Sadly, across the West this has degenerated into a focus on Muslims as being of particular concern. That in turn has become a proxy for “terrorism”, a rising sense of what is called “nationalism” but is really just isolationism. The outbreak of racist commentary in the UK following BREXIT via the mass as well as the social media reflected the impact such thinking has had.
It all ignores the reality of a global and connected world, of course. One massive result of BREXIT, for example, is that EU academics based in the UK now have rising concerns about their on-going status. It is said that they now occupy one in four new academic positions in UK universities. This is, after all, a UK that has in recent years driven up sharply the number of “turnbacks” amongst Australians, New Zealanders, Canadians and South Africans as part of the clampdown on immigration. That same policy has also focused on the status and rights of fee-paying international students who, in many respects, pay those fees and in return are harried over their work and healthcare rights as well as in other respects.
This has all been the subject of grass roots rumbling, some of which extends into the field of popular culture. Premier League football in England, for example, has been dominated by EU-origin players for years, and there has been a persistent concern about the impacts of that on “English” football. The “Leave” vote, ironically, could make football one of the first big impact areas of the change, and that will be felt in areas that voted heavily for “Leave.”
That in turn demonstrates another form of myopia in the UK where, after all, the UKIP Party had its main representation in the European Parliament yet still campaigned for Leave. That illogicality can be explained only by this rising sense of “withdraw and regroup”. One of the best mechanisms for cross-European interaction has for many years been the ERASMUS program under which UK students have gone on exchange to the EU and vice versa, setting in train long term relationships and understandings. At best, that is now in very serious doubt and, at worst, gone. That is the level to which this new isolationism may be driven.
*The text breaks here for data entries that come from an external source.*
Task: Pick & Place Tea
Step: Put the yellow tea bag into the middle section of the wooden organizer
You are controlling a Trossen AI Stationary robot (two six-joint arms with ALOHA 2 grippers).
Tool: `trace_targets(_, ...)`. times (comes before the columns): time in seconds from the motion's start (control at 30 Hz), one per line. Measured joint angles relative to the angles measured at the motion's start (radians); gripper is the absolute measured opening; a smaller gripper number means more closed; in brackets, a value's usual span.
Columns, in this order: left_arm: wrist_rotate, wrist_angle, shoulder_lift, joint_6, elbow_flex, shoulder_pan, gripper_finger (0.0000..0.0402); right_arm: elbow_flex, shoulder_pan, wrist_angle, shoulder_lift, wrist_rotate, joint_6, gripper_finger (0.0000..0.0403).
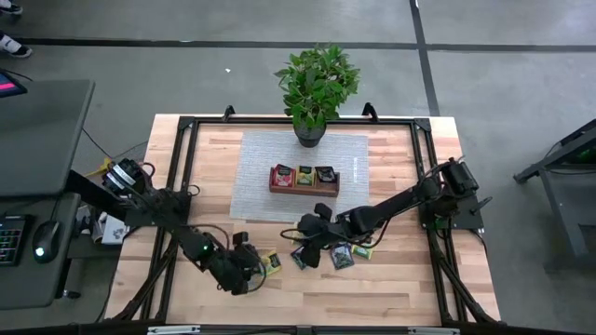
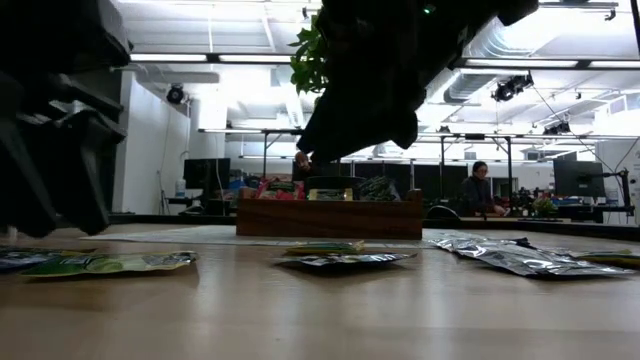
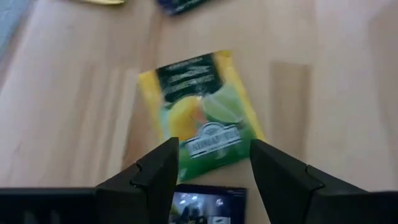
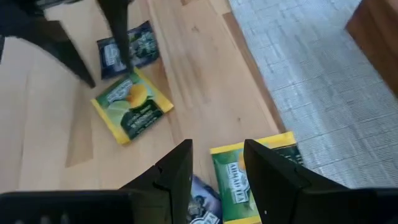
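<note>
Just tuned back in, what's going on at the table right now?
Both arms are sorting tea sachets into the wooden tray, which already holds a few. The left end effector hangs open over a yellow-green sachet on the near left of the table, not gripping it. The right end effector hovers open above another yellow-green sachet by the mat's near edge. More sachets lie loose nearby.

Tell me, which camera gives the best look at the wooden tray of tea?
The high view: the wooden tray shows from above, all three compartments filled. The low view shows only its side wall; the right wrist view catches a corner; the left wrist view misses it.
</note>
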Motion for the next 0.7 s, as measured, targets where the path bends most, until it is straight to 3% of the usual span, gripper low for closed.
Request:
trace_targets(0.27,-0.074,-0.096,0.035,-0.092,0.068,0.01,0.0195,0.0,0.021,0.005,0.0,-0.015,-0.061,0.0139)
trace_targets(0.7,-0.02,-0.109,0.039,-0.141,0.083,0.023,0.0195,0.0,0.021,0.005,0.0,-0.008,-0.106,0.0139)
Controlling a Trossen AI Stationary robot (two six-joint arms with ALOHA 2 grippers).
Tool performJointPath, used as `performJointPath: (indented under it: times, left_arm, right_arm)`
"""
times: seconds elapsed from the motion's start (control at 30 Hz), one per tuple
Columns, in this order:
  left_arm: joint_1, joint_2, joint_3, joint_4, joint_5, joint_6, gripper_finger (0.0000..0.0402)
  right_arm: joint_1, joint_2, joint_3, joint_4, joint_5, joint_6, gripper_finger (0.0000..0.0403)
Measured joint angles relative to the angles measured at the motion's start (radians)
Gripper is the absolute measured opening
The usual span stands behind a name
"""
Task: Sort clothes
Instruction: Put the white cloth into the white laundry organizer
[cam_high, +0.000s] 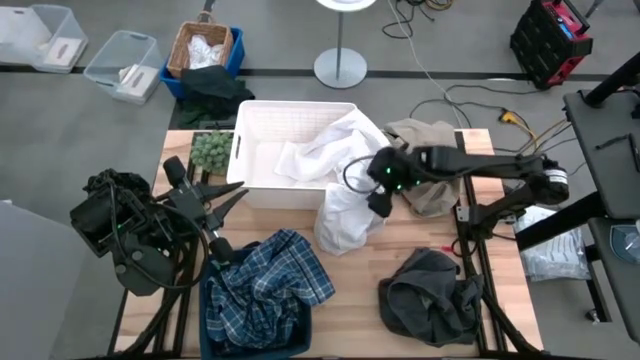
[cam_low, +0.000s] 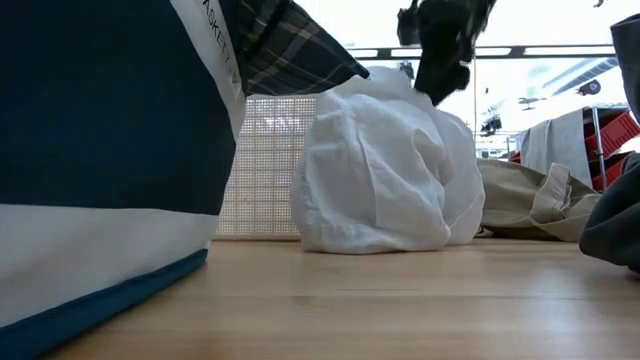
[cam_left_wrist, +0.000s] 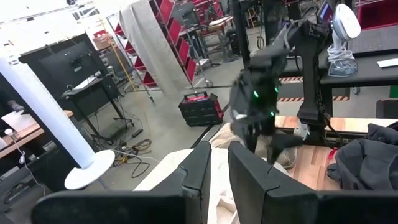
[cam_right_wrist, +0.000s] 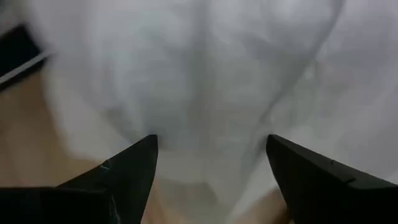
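A large white cloth (cam_high: 345, 205) hangs over the near rim of a white mesh basket (cam_high: 265, 150) and heaps on the table; it also shows in the low view (cam_low: 385, 175). My right gripper (cam_high: 380, 205) is open, fingers pointing down right over this heap (cam_right_wrist: 205, 81). My left gripper (cam_high: 240, 195) waits at the table's left, open by a narrow gap and empty. A blue-white plaid shirt (cam_high: 270, 275) lies in a blue bin. A dark grey garment (cam_high: 430, 295) lies near right. A beige khaki garment (cam_high: 425, 160) lies far right. My right gripper stands over the top of the white cloth heap (cam_low: 420, 100) with its fingers (cam_right_wrist: 134, 165) spread on either side of a bulge of cloth. I cannot tell whether the fingertips touch the cloth.
A green fuzzy lump (cam_high: 212, 150) sits left of the mesh basket. A wicker basket (cam_high: 200, 50) and clear plastic bins (cam_high: 120, 65) stand on the floor beyond the far edge. The blue bin (cam_low: 100, 150) fills the left of the low view. Bare wood (cam_high: 350, 300) lies at the near middle.
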Motion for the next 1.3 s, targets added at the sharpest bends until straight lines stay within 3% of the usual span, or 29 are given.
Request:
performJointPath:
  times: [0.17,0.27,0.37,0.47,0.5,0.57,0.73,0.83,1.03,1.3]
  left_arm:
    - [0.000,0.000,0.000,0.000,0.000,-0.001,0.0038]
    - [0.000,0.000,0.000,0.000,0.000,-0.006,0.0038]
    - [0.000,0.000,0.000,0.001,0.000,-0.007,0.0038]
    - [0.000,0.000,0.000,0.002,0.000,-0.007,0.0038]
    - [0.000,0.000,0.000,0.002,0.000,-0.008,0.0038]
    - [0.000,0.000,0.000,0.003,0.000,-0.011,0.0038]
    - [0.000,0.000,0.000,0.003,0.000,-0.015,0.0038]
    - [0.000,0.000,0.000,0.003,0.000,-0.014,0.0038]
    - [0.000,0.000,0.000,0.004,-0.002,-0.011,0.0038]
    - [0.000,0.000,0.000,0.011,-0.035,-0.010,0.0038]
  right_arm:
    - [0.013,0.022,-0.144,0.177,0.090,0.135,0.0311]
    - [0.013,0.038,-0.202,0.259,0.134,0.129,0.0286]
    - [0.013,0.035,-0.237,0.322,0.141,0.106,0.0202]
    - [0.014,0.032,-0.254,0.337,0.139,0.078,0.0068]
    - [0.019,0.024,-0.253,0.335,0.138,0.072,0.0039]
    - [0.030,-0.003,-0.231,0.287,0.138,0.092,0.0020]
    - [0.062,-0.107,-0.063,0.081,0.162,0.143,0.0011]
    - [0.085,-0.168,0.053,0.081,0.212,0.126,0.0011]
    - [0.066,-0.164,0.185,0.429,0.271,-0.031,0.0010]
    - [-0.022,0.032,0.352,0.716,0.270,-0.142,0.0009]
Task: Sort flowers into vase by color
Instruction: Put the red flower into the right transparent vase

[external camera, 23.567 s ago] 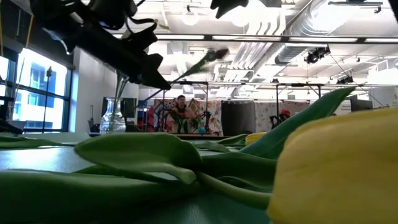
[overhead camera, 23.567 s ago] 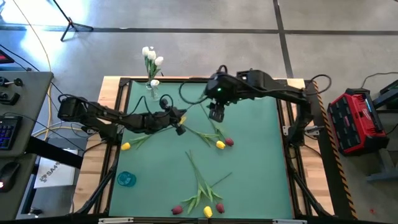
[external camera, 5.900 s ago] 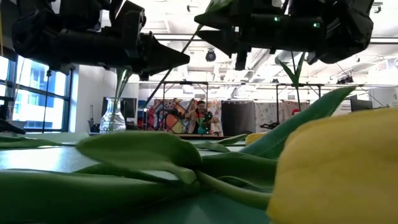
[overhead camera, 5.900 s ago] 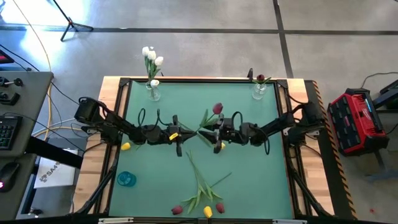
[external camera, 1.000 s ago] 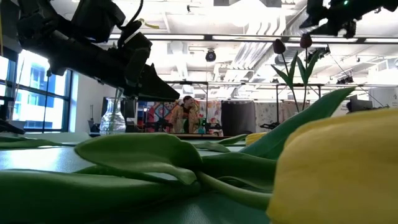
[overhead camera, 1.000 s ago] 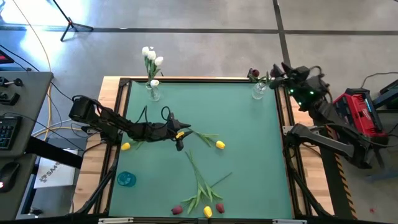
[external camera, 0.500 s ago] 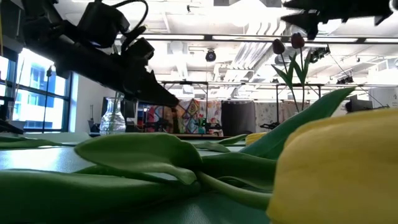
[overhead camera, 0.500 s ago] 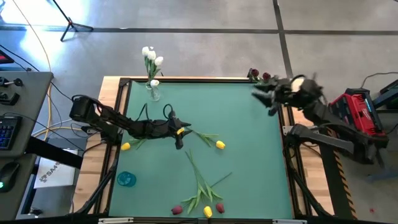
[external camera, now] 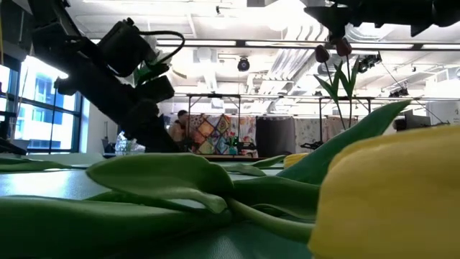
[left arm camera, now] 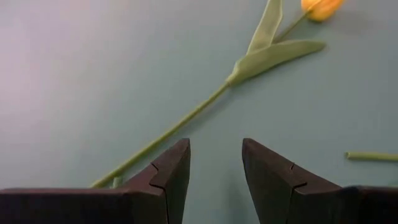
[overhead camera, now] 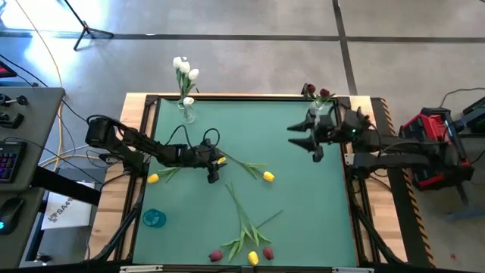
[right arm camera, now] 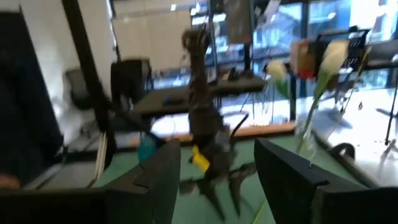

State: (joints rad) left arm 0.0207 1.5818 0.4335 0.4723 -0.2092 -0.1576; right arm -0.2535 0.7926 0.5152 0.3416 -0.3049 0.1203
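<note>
Yellow tulip [overhead camera: 267,177] lies centre frame on the surface [overhead camera: 303,212]. My left gripper [overhead camera: 212,176], open and empty, hovers beside its stem; next, close on it. Right gripper [overhead camera: 303,142] open, upper right.

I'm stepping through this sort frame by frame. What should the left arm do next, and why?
Probably lower the left gripper and close on the yellow tulip's stem: its fingers stand open and empty just above that stem, which lies flat on the mat.

Table surface [overhead camera: 295,197]: teal green. Tulip heads: white [overhead camera: 183,67], dark red [overhead camera: 315,92], yellow [overhead camera: 267,177]. Stems green. Arms black.
</note>
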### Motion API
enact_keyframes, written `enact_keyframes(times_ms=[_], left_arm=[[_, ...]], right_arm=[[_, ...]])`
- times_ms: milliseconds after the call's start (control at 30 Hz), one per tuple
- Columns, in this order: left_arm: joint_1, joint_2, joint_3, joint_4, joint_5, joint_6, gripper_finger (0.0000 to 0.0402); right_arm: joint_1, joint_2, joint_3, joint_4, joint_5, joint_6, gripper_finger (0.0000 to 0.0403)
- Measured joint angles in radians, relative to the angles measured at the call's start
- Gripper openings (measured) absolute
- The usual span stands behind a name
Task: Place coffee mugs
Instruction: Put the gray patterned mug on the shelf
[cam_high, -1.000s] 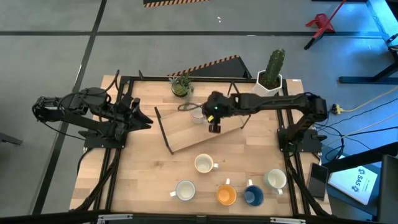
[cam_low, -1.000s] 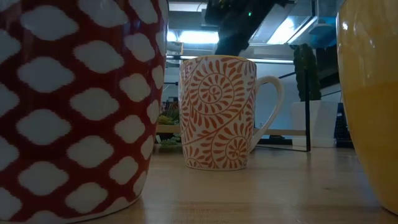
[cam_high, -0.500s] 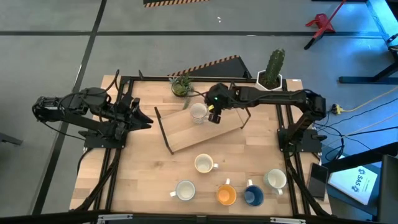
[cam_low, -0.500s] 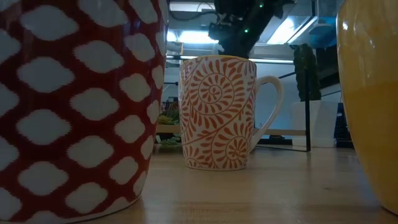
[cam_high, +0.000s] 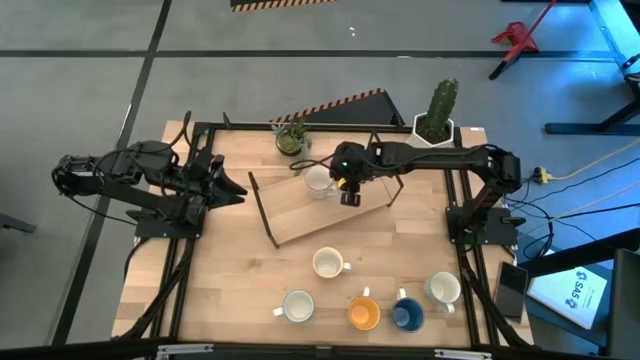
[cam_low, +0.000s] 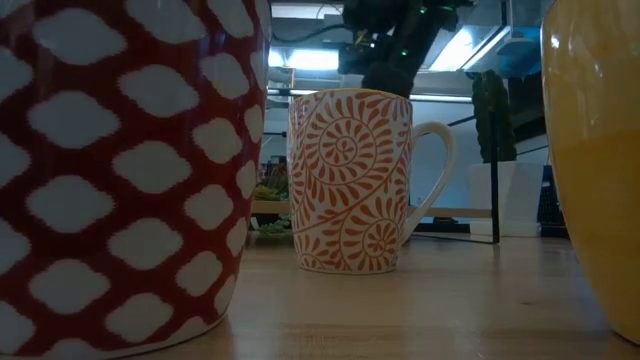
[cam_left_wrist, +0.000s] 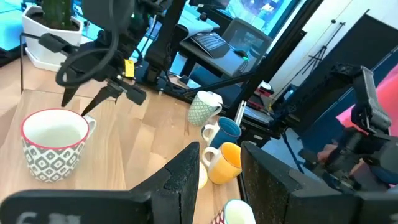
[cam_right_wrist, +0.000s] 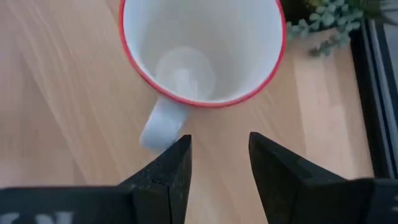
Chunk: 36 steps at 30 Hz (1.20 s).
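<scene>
A white mug with a red rim and grey pattern (cam_high: 318, 180) stands upright on the raised wooden board (cam_high: 300, 212); it also shows in the right wrist view (cam_right_wrist: 202, 50) and the left wrist view (cam_left_wrist: 55, 143). My right gripper (cam_high: 349, 196) hovers open just right of it, its fingers beyond the handle (cam_right_wrist: 163, 121) without touching it. Several more mugs stand on the near table: two white (cam_high: 328, 263) (cam_high: 297, 305), an orange (cam_high: 364, 313), a blue (cam_high: 406, 314) and a cream one (cam_high: 443, 289). My left gripper (cam_high: 236, 190) waits open at the table's left side.
A cactus in a white hexagonal pot (cam_high: 436, 120) stands at the far right corner and a small green plant (cam_high: 291, 138) behind the board. The board rests on black wire legs (cam_high: 264, 210). In the low view a patterned mug (cam_low: 350, 180) stands between two close ones.
My right gripper swung a little toward the far edge, then came back toward the near right, ending beside the mug's handle. The red-rimmed mug has stayed upright on the board. The left arm has kept still.
</scene>
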Motion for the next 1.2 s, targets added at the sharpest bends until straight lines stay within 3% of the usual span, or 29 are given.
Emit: enact_keyframes(times_ms=[600,1200], left_arm=[[0.0,0.0,0.0,-0.027,0.003,-0.001,0.0112],[0.0,0.0,0.0,-0.037,0.003,0.007,0.0112]], right_arm=[[0.001,0.105,0.0,0.265,-0.106,-0.02,0.0147],[0.002,0.168,0.0,0.408,-0.199,-0.069,0.0147]])
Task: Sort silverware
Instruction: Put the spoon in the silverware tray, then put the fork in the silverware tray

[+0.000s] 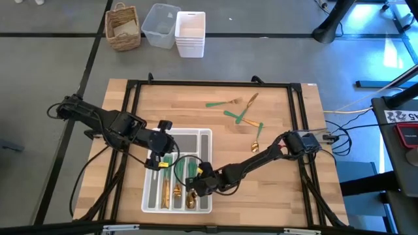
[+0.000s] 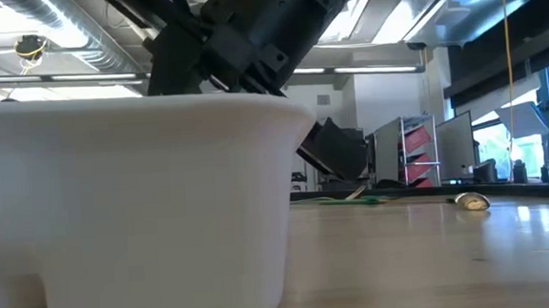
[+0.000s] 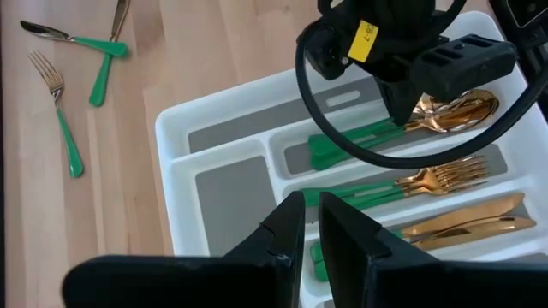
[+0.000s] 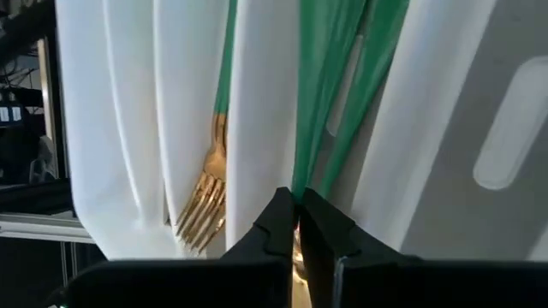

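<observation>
Pinching spoon (image 4: 310,128) — right pincer (image 4: 297,224)

1. Your silverware (image 3: 402,184) is all the same scheme: shiny gold heads on plain green handles, no pattern anywhere.
2. The organizer tray (image 1: 204,135) is plain white, with flat grey liners on the compartment floors.
3. The table (image 1: 274,183) is pale wood in long butcher-block strips, framed by black rails.
4. Both arms are dark, near black. You can spot a yellow tag (image 3: 364,38) with dark print on the right arm in the left wrist view.
5. Up on the grey floor you've got a tan woven basket (image 1: 123,27), a clear tub (image 1: 160,25) and a stack of white bins (image 1: 190,34).
</observation>
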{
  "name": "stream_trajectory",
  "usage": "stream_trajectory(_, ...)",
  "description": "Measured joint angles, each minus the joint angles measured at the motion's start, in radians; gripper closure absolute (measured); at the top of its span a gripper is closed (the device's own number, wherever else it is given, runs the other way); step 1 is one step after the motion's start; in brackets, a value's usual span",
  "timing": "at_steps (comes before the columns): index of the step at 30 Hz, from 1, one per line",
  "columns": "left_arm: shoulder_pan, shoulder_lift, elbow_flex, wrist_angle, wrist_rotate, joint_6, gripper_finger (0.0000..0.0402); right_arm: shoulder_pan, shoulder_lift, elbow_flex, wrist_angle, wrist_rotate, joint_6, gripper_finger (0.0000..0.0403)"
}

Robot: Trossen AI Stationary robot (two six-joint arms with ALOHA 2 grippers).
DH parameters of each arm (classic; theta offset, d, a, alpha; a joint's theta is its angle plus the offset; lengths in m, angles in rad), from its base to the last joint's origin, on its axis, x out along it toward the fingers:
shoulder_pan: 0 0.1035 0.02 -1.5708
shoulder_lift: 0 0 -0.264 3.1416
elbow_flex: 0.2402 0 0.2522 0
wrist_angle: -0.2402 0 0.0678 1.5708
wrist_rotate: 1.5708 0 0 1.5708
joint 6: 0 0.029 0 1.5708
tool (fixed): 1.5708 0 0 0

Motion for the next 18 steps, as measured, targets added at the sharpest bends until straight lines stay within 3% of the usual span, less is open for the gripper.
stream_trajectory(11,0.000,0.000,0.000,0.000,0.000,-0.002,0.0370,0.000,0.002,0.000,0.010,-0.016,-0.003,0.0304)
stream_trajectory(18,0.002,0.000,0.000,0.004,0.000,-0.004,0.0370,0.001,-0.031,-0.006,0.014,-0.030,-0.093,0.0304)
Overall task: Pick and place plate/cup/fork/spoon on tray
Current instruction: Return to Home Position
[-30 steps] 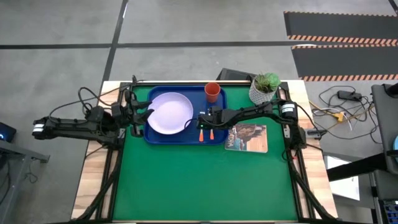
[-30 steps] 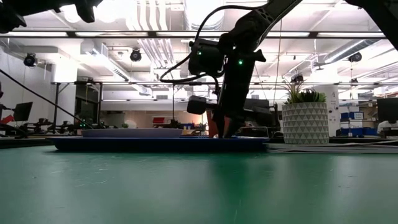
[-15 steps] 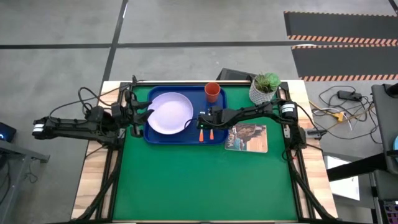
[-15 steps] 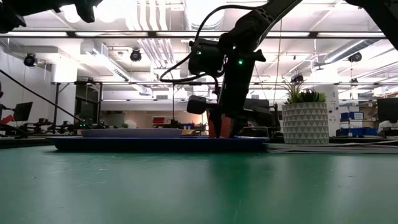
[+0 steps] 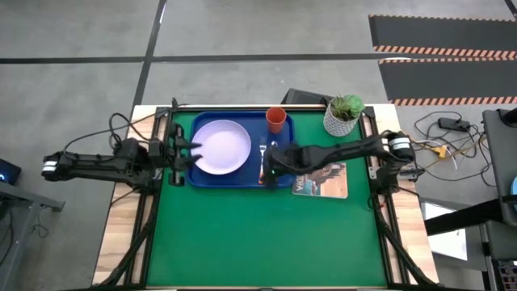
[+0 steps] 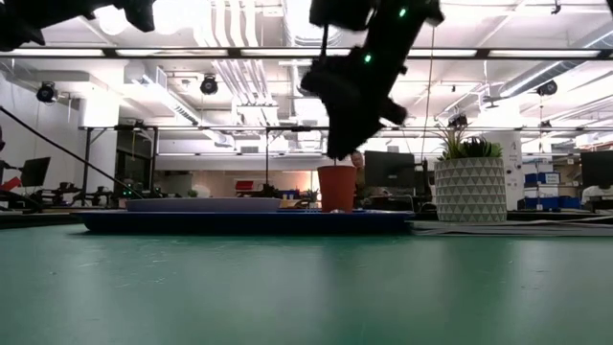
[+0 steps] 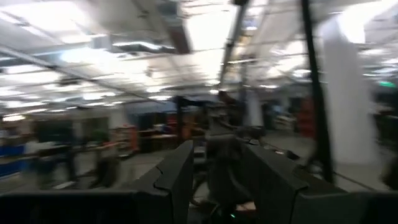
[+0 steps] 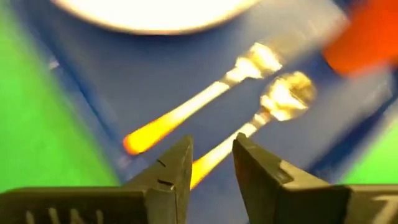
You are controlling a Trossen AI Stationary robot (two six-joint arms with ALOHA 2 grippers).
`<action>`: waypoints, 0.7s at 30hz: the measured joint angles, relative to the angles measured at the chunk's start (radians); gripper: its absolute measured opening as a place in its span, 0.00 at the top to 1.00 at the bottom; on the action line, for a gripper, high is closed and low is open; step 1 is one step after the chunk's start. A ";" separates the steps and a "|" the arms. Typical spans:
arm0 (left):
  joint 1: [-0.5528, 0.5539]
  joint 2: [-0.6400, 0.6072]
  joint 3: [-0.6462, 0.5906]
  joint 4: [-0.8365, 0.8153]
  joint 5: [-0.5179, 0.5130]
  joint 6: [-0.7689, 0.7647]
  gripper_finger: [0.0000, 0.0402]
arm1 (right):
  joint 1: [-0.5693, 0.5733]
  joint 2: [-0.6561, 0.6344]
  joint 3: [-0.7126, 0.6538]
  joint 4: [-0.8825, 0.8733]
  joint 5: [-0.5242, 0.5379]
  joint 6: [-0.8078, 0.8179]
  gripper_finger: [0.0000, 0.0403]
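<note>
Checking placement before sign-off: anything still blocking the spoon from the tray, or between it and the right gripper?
Nothing visible. The spoon already lies on the tray beside the fork, near the cup. The right gripper is above them, fingers open and empty.

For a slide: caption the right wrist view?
Open right gripper above fork and spoon lying on blue tray.

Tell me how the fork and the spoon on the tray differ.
The fork ends in a flatter head with tines, while the spoon ends in a rounded bowl. The fork lies nearer the plate, the spoon nearer the cup. Both have silver metal heads and orange handles, lie side by side on the blue tray, and neither is held by the right end effector.
</note>
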 joint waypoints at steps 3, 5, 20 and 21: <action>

What is the solution? In some respects that is in the hands of the electorate and will likely lead to confusion and difficulty in some areas. That is why the American Presidential race now takes on such a critical stance – can Trump possibly win? No-one thought BREXIT would get up, but it did. These voter results are asking for reform - reform of the electoral processes; reform in the ways that parties identify and select candidates; reform in the performance of elected candidates; reform of ideas about accountability; reform in political funding and remuneration; reform in the politics of combat versus the politics of compromise for the common good.
Above all, those voters are looking for reform in the structure of a professional political class that is seen to be way too far above itself vis a vis those it represents. The biggest wish is to get those “inside the beltway”, “in Canberra”, “in Wellington” and elsewhere thinking about the mass rather than the political view. The Trudeau change “in Ottawa” was the first shot in the campaign, others will surely follow.
Brian Stoddart is Emeritus Professor at La Trobe University in Melbourne, Australia where he served as Vice-Chancellor, and Distinguished Fellow of the Australia India Institute at the University of Melbourne. He is also a higher education consultant internationally, a regular commentator on global issues, and a crime fiction writer.